Given information
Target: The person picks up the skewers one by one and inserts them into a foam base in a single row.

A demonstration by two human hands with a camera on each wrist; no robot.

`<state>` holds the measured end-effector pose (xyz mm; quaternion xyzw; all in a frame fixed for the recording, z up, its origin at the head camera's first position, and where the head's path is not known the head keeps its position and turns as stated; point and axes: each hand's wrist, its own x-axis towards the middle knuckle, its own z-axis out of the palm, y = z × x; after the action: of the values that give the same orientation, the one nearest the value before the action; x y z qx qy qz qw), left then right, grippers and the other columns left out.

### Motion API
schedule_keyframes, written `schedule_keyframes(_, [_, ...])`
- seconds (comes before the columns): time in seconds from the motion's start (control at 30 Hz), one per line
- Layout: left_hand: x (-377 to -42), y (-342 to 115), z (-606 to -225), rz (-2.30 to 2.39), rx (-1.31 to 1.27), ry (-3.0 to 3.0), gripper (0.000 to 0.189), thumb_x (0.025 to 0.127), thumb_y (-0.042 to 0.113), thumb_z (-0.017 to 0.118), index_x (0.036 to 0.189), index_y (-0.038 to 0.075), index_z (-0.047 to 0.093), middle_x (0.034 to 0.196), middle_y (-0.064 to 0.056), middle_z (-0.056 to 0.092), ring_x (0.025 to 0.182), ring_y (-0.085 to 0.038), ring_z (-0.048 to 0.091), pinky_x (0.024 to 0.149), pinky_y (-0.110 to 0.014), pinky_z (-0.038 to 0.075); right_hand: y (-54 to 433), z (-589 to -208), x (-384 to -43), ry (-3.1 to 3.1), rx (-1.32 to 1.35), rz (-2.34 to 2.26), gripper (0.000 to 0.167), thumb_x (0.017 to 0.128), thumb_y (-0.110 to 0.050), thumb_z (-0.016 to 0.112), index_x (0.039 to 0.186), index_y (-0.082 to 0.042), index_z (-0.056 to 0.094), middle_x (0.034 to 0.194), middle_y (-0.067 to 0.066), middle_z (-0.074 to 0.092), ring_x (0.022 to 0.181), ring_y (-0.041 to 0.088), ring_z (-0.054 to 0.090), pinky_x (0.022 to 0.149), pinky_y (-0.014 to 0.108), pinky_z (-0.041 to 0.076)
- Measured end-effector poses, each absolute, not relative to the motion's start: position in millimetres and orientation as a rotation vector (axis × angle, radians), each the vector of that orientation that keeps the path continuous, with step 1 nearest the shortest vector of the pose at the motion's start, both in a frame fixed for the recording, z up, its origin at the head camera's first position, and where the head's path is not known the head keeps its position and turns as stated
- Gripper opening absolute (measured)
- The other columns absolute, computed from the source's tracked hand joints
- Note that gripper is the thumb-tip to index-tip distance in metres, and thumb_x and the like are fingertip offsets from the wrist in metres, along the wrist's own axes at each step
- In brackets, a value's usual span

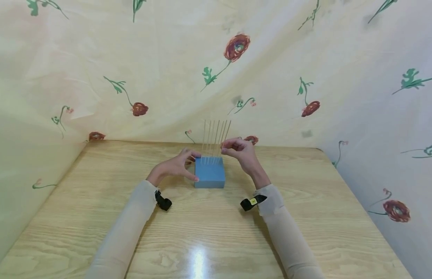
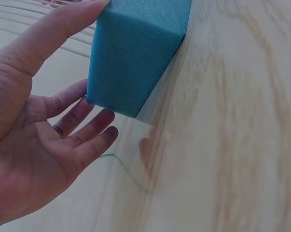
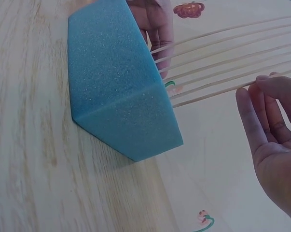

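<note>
A blue foam block (image 1: 210, 179) lies on the table, with several thin wooden skewers (image 3: 203, 36) standing in a row along the back of its top. My left hand (image 1: 174, 164) holds the block at its left side, thumb at the front corner and fingertips at the rear edge. My right hand (image 1: 242, 153) pinches the rightmost skewer (image 3: 208, 96) between thumb and index finger, partway up its length. That skewer's lower end meets the block's top, and it leans slightly right in the head view.
The wooden table (image 1: 209, 221) runs back to a flowered cloth (image 1: 174, 77) hanging close behind the block. More cloth hangs along both sides. Black wrist cameras (image 1: 163, 201) are strapped over the light sleeves.
</note>
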<state>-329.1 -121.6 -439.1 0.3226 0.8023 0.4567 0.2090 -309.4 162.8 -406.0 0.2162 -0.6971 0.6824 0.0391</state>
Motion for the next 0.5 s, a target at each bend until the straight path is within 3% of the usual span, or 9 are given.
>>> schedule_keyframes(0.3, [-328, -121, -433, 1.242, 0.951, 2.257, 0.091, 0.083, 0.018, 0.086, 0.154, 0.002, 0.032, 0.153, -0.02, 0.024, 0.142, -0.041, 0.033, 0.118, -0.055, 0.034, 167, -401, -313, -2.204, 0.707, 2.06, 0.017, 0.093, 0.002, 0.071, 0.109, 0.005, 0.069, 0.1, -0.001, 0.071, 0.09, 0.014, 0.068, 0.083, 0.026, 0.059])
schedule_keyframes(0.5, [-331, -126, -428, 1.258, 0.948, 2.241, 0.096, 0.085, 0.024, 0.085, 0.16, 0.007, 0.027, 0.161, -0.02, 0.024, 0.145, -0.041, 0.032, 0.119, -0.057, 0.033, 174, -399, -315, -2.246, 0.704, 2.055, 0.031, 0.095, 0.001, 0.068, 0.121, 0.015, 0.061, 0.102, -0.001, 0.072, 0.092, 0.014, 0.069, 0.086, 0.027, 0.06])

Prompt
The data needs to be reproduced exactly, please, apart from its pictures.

Result of this task
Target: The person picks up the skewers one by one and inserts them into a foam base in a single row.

A demonstration by two human hands with a camera on each wrist; no robot.

`<state>` holds the measured end-effector pose (xyz mm; quaternion xyzw; all in a frame fixed for the recording, z up, its origin at the head camera's first position, and where the head's path is not known the head keeps its position and turns as stated; point and axes: each hand's wrist, its own x-axis towards the middle knuckle, its own z-axis out of the palm, y = z × x; after the action: of the values that give the same orientation, the one nearest the value before the action; x y z qx qy qz qw), left then right, grippers and the other columns left out.

### Motion API
schedule_keyframes, written `schedule_keyframes(_, [_, ...])`
- seconds (comes before the columns): time in seconds from the motion's start (control at 30 Hz), one per line
- Layout: left_hand: x (-377 to -42), y (-342 to 115), z (-606 to -225), rz (-2.30 to 2.39), rx (-1.31 to 1.27), ry (-3.0 to 3.0), gripper (0.000 to 0.189), thumb_x (0.025 to 0.127), thumb_y (-0.042 to 0.113), thumb_z (-0.017 to 0.118), index_x (0.036 to 0.189), index_y (-0.038 to 0.075), index_z (-0.047 to 0.093), middle_x (0.034 to 0.196), middle_y (-0.064 to 0.056), middle_z (-0.056 to 0.092), ring_x (0.025 to 0.182), ring_y (-0.085 to 0.038), ring_z (-0.048 to 0.091), pinky_x (0.024 to 0.149), pinky_y (-0.110 to 0.014), pinky_z (-0.038 to 0.075); right_hand: y (-54 to 433), z (-589 to -208), x (-384 to -43), ry (-3.1 to 3.1), rx (-1.32 to 1.35), rz (-2.34 to 2.26), gripper (0.000 to 0.167), thumb_x (0.017 to 0.128), thumb_y (-0.110 to 0.050), thumb_z (-0.016 to 0.112), index_x (0.039 to 0.186), index_y (-0.082 to 0.042), index_z (-0.056 to 0.094), middle_x (0.034 to 0.194), middle_y (-0.067 to 0.066), middle_z (-0.074 to 0.092), ring_x (0.022 to 0.181), ring_y (-0.041 to 0.088), ring_z (-0.054 to 0.090), pinky_x (0.022 to 0.149), pinky_y (-0.014 to 0.108), pinky_z (-0.041 to 0.076)
- Measured end-effector poses, each absolute, not relative to the motion's start: position in millimetres and orientation as a rotation vector (axis × angle, radians), each the vector of that orientation that keeps the path continuous, with step 1 nearest the shortest vector of the pose at the motion's start, both in a frame fixed for the recording, z up, its origin at the head camera's first position, and where the head's path is not known the head keeps its position and turns as stated
- Gripper opening absolute (measured)
- The other columns absolute, computed from the source's tracked hand joints
- Note that gripper is the thumb-tip to index-tip distance in metres, and thumb_x and the like are fingertip offsets from the wrist in metres, along the wrist's own axes at each step
- In brackets, a value's usual span


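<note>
A blue foam block (image 1: 210, 179) lies on the table, with several thin wooden skewers (image 3: 203, 36) standing in a row along the back of its top. My left hand (image 1: 174, 164) holds the block at its left side, thumb at the front corner and fingertips at the rear edge. My right hand (image 1: 242, 153) pinches the rightmost skewer (image 3: 208, 96) between thumb and index finger, partway up its length. That skewer's lower end meets the block's top, and it leans slightly right in the head view.
The wooden table (image 1: 209, 221) runs back to a flowered cloth (image 1: 174, 77) hanging close behind the block. More cloth hangs along both sides. Black wrist cameras (image 1: 163, 201) are strapped over the light sleeves.
</note>
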<state>-329.1 -121.6 -439.1 0.3226 0.8023 0.4567 0.2090 -309.4 162.8 -406.0 0.2162 -0.6971 0.6824 0.0391</state>
Motion for the next 0.5 s, a target at each bend until the straight path is within 3% of the usual span, or 9 are given.
>>> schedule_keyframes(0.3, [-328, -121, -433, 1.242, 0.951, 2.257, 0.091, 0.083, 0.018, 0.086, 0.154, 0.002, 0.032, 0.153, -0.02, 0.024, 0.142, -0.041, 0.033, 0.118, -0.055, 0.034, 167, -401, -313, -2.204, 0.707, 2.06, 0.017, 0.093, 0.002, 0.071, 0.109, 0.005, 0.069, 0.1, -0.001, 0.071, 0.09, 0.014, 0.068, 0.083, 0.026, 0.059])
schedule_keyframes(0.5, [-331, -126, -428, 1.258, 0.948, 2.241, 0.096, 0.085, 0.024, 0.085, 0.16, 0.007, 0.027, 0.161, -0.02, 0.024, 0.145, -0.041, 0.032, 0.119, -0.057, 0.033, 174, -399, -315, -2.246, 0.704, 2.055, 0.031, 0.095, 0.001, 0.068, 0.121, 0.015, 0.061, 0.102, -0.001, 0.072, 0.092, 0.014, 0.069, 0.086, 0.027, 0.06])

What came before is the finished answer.